Work instruction — Of the records that follow, copy only the lines from the line containing "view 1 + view" to the line containing "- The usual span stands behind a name", both included, exactly as written.

[Source data — start]

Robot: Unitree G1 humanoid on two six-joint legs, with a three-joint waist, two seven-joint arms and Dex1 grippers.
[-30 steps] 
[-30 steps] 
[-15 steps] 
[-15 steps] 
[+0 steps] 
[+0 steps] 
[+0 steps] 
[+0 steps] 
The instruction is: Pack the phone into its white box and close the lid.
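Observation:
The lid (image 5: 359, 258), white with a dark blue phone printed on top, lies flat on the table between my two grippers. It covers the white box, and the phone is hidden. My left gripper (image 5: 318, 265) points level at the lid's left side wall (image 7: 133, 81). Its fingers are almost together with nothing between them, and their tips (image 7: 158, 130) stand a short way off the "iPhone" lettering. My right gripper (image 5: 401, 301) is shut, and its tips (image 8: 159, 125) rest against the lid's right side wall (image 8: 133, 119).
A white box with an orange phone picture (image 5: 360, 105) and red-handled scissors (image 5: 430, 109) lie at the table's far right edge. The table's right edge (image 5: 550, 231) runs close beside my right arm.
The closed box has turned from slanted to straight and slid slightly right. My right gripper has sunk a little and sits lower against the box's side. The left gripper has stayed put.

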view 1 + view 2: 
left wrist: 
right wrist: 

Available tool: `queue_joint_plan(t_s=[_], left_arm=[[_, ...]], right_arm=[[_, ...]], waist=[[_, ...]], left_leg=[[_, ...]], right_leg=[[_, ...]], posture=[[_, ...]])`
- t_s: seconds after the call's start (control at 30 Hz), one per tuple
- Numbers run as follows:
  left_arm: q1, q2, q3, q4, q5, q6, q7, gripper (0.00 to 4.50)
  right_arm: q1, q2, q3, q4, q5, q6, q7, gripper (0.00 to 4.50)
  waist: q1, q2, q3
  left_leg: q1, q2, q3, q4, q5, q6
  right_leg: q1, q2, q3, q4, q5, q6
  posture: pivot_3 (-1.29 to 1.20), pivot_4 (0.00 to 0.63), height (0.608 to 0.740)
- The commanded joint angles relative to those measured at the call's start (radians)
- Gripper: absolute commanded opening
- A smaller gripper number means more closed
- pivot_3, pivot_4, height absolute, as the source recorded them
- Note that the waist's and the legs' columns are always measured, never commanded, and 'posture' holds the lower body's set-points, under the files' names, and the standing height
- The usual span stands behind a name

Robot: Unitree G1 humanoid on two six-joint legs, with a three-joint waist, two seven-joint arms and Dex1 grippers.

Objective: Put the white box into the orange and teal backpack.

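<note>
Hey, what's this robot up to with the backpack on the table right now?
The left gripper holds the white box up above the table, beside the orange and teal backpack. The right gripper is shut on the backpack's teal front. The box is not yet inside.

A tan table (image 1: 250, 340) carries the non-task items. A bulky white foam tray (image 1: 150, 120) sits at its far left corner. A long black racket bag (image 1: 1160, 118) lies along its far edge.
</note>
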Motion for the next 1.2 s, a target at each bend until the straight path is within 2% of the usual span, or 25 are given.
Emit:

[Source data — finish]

Response to the task —
view 1 + view 2: 
left wrist: 
right wrist: 

Available tool: `queue_joint_plan(t_s=[_], left_arm=[[_, ...]], right_arm=[[_, ...]], waist=[[_, ...]], left_leg=[[_, ...]], right_leg=[[_, ...]], posture=[[_, ...]])`
- t_s: seconds after the call's start (control at 30 Hz), one per tuple
- Numbers run as follows:
  left_arm: q1, q2, q3, q4, q5, q6, q7, gripper (0.00 to 4.50)
  right_arm: q1, q2, q3, q4, q5, q6, q7, gripper (0.00 to 4.50)
  waist: q1, q2, q3
  left_leg: q1, q2, q3, q4, q5, q6
  right_leg: q1, q2, q3, q4, q5, q6
  posture: pivot_3 (-1.29 to 1.20), pivot_4 (0.00 to 0.63), height (0.608 to 0.740)
- The commanded joint angles relative to those measured at the call's start (radians)
- Gripper: absolute commanded opening
- A smaller gripper number means more closed
- pivot_3, pivot_4, height absolute, as the source recorded them
- Note that the waist's and the legs' columns are always measured, never commanded, and 'posture' holds the lower body's set-points, under the files' names, and the standing height
- The usual span stands behind a name

The response to the exercise is now finished.